* [Problem]
There are pictures in the records below; leave them out and set down exactly the lines from the one holding "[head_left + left" through the one holding "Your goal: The".

* * *

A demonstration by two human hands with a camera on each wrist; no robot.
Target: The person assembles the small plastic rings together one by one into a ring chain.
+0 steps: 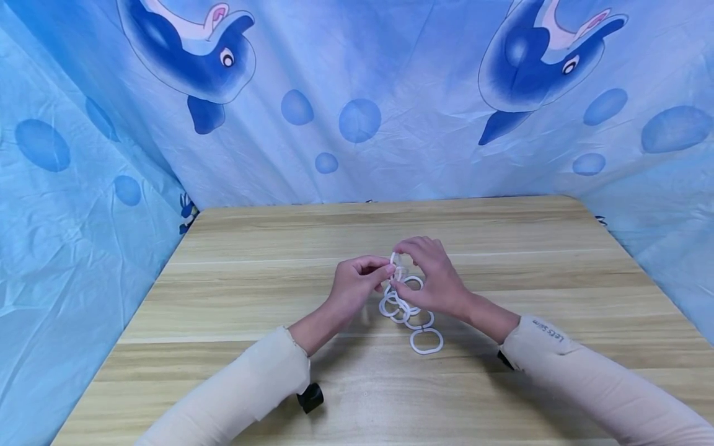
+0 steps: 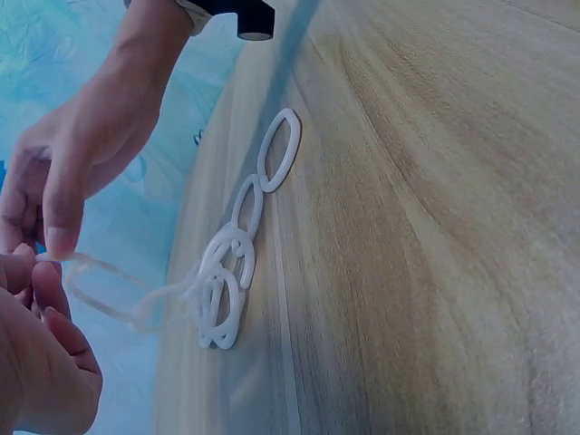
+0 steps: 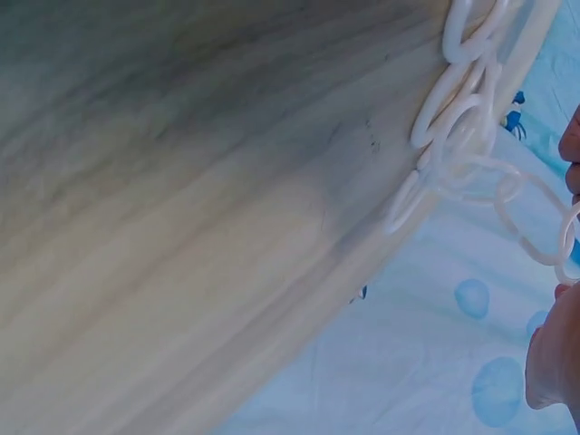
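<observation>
A chain of white oval plastic rings [image 1: 426, 341] trails over the wooden tabletop, several of them linked and bunched together. Its upper end is raised between the two hands. With thumb and fingertips, my left hand [image 1: 357, 285] pinches a ring there. My right hand [image 1: 437, 279] curves round the same end from the other side, forefinger at the top and thumb lower down. In the left wrist view the right thumb and fingers meet the left fingertips at a lifted ring [image 2: 101, 304]. The right wrist view has lifted rings [image 3: 530, 222] hanging beside fingers at the right edge.
The wooden table [image 1: 234, 310] runs back to a blue curtain [image 1: 413, 167] printed with dolphins and bubbles. A black wrist device [image 1: 310, 397] shows under the left sleeve. Pale sleeves cover both forearms.
</observation>
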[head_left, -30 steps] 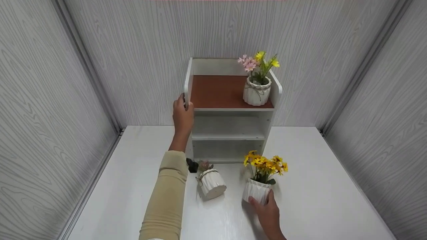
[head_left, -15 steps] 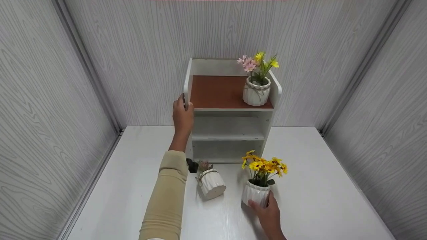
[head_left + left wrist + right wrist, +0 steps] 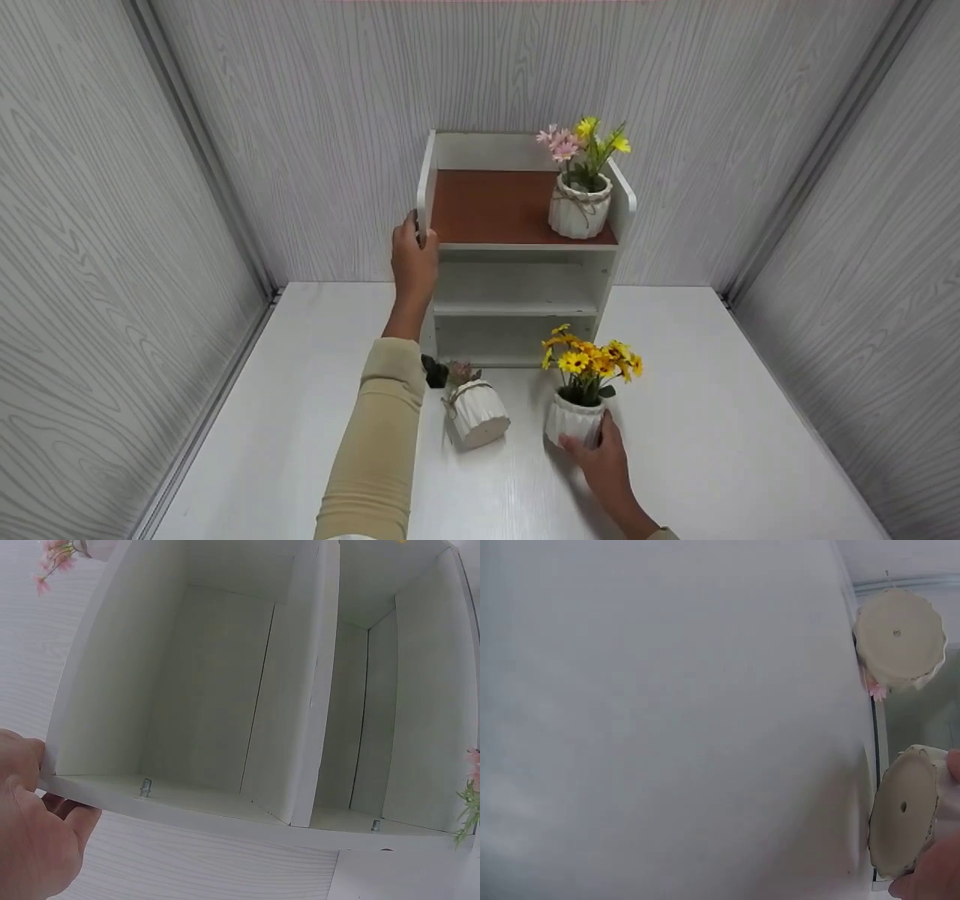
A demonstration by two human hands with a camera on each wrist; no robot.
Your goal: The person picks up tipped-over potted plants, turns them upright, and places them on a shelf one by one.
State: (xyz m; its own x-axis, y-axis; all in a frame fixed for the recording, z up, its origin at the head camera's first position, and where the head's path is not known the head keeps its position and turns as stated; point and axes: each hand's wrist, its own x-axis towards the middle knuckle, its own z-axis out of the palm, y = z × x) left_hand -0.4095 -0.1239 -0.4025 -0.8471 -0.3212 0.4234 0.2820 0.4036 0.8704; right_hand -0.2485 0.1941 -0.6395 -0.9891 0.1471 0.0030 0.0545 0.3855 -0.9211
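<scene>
My left hand (image 3: 415, 262) grips the front edge of the left side panel of a small white shelf unit (image 3: 517, 309) with a brown top board. In the left wrist view, its fingers (image 3: 81, 823) curl around that panel. My right hand (image 3: 609, 466) holds a white ribbed flowerpot (image 3: 574, 420) of yellow artificial flowers (image 3: 589, 361) by its right side, thumb in front. The right wrist view shows the tilted base (image 3: 904, 814) of this pot, with a small hole. To its left, a second white pot (image 3: 480, 416) with twine and a dusky pink flower lies on its side.
A third white pot (image 3: 579, 210) with pink and yellow flowers stands at the right end of the brown top board (image 3: 487, 202). Two lower compartments face me. Grey wood-grain walls (image 3: 847, 247) enclose the white table (image 3: 720, 420) at the back and sides.
My right hand has moved the pot of yellow flowers slightly forward, towards the shelf unit, and its opening has come more into view. My left hand keeps its grip on the side panel.
</scene>
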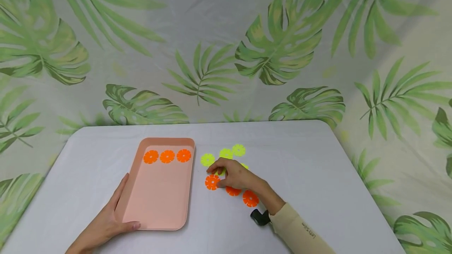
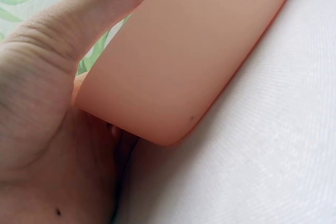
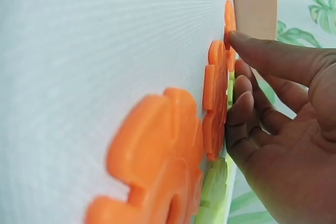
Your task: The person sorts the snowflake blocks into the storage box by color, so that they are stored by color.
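Observation:
My left hand holds the near left corner of the pink tray; its thumb lies at the near edge and its fingers run along the left side. Up close in the left wrist view, the tray's outer wall sits against the palm. My right hand hovers low over loose notched discs, thumb and fingers spread apart. Its thumb tip is right at an orange disc. Two more orange discs, one partly under the hand and another nearer the wrist, lie on the table.
Inside the tray, three orange discs form a row near its far end. Several yellow-green discs lie beyond my right hand, some partly covered by it. A white cloth covers the table; a leaf-patterned cloth hangs behind.

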`<state>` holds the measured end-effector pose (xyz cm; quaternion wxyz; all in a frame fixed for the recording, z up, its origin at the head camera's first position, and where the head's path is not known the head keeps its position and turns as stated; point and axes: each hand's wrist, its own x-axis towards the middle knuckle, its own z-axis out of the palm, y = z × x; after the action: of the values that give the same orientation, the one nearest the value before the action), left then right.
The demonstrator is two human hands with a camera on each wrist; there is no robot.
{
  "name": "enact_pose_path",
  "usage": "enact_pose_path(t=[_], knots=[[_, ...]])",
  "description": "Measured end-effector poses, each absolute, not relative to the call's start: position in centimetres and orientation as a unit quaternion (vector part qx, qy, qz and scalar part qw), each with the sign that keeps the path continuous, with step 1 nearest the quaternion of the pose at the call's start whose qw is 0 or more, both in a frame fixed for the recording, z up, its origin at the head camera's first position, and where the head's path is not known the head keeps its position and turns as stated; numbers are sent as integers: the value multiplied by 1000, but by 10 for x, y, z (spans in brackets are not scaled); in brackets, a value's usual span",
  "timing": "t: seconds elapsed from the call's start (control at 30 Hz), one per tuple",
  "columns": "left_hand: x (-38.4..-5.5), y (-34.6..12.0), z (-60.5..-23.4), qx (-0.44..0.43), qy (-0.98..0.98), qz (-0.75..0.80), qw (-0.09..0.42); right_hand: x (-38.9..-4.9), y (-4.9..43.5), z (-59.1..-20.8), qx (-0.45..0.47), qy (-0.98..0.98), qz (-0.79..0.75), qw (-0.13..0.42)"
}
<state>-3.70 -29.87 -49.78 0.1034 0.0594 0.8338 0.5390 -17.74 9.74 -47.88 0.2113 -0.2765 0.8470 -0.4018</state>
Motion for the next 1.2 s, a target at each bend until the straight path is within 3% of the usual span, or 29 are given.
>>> enact_pose_path(t=[0.77,1.2], knots=[[-38,-299,-500,61,830,546,101,-179,93,-472,-321,862,-326,218],[-36,-298,-499,63,827,550,99,-179,90,-473,-289,854,-394,180]])
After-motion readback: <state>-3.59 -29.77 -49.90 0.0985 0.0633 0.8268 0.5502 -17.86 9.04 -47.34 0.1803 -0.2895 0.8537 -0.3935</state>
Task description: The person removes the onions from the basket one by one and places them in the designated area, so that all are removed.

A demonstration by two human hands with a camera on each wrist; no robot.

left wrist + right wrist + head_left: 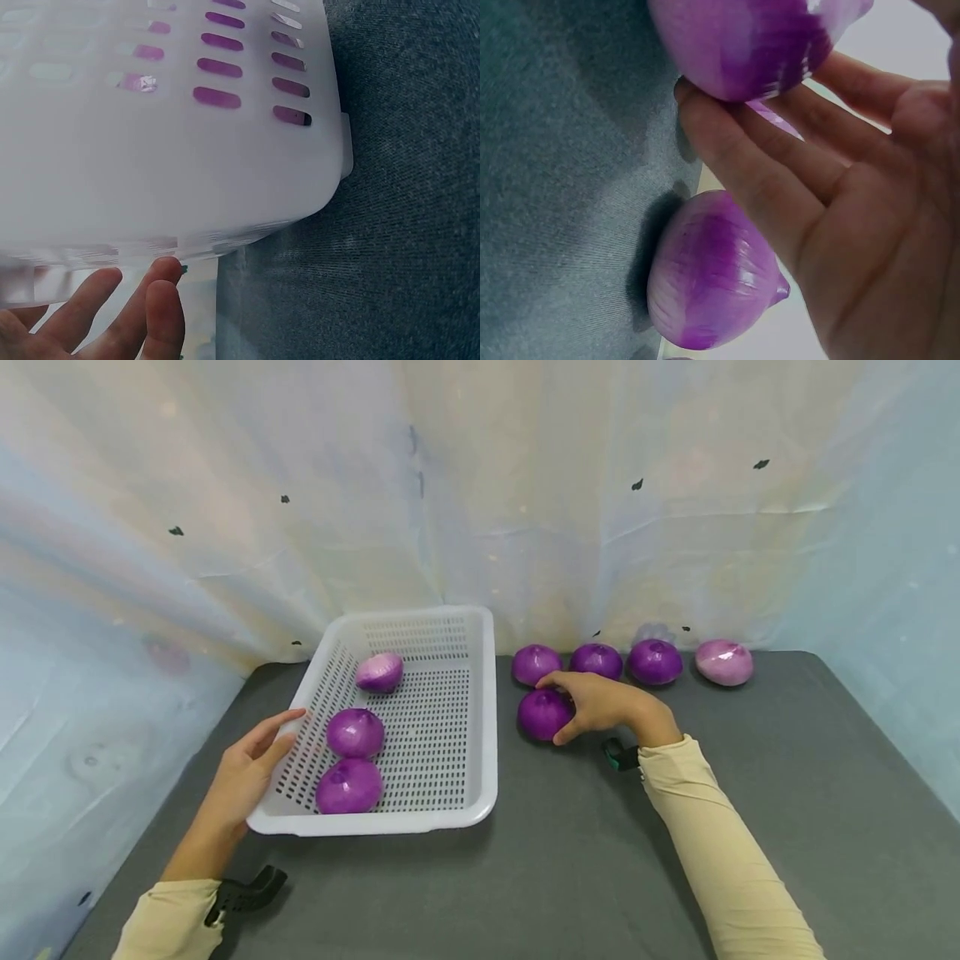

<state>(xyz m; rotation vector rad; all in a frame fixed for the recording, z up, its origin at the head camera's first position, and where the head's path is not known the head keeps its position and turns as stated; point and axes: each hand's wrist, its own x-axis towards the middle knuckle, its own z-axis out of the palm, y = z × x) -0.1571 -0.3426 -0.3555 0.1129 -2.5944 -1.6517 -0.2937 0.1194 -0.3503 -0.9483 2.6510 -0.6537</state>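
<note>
**Right hand on the front onion, left hand at the basket**

My right hand (600, 703) curls over the purple onion (543, 713) that sits alone on the grey desk (787, 793), just right of the white basket (489, 727). My fingers (750, 169) wrap its far side and my thumb presses the near side, so my grip is grasping that onion while it rests on the desk.

Just behind it, a row of four more onions lines the backdrop: the nearest one (536, 662) close to my fingertips, then a second (596, 660), a third (655, 661) and a paler fourth (723, 662) at the far right.

My left hand (247, 772) lies with straight, relaxed fingers (154, 307) against the basket's left wall, holding nothing. Inside the basket are three onions: a pale one (379, 672) at the back and two darker ones (355, 732) (349, 786) touching near the front left.
</note>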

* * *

* [Solution to this problem]
[head_left + left wrist + right wrist, +0 steps] 
A demonstration by two human hands with a camera on each wrist; no robot.
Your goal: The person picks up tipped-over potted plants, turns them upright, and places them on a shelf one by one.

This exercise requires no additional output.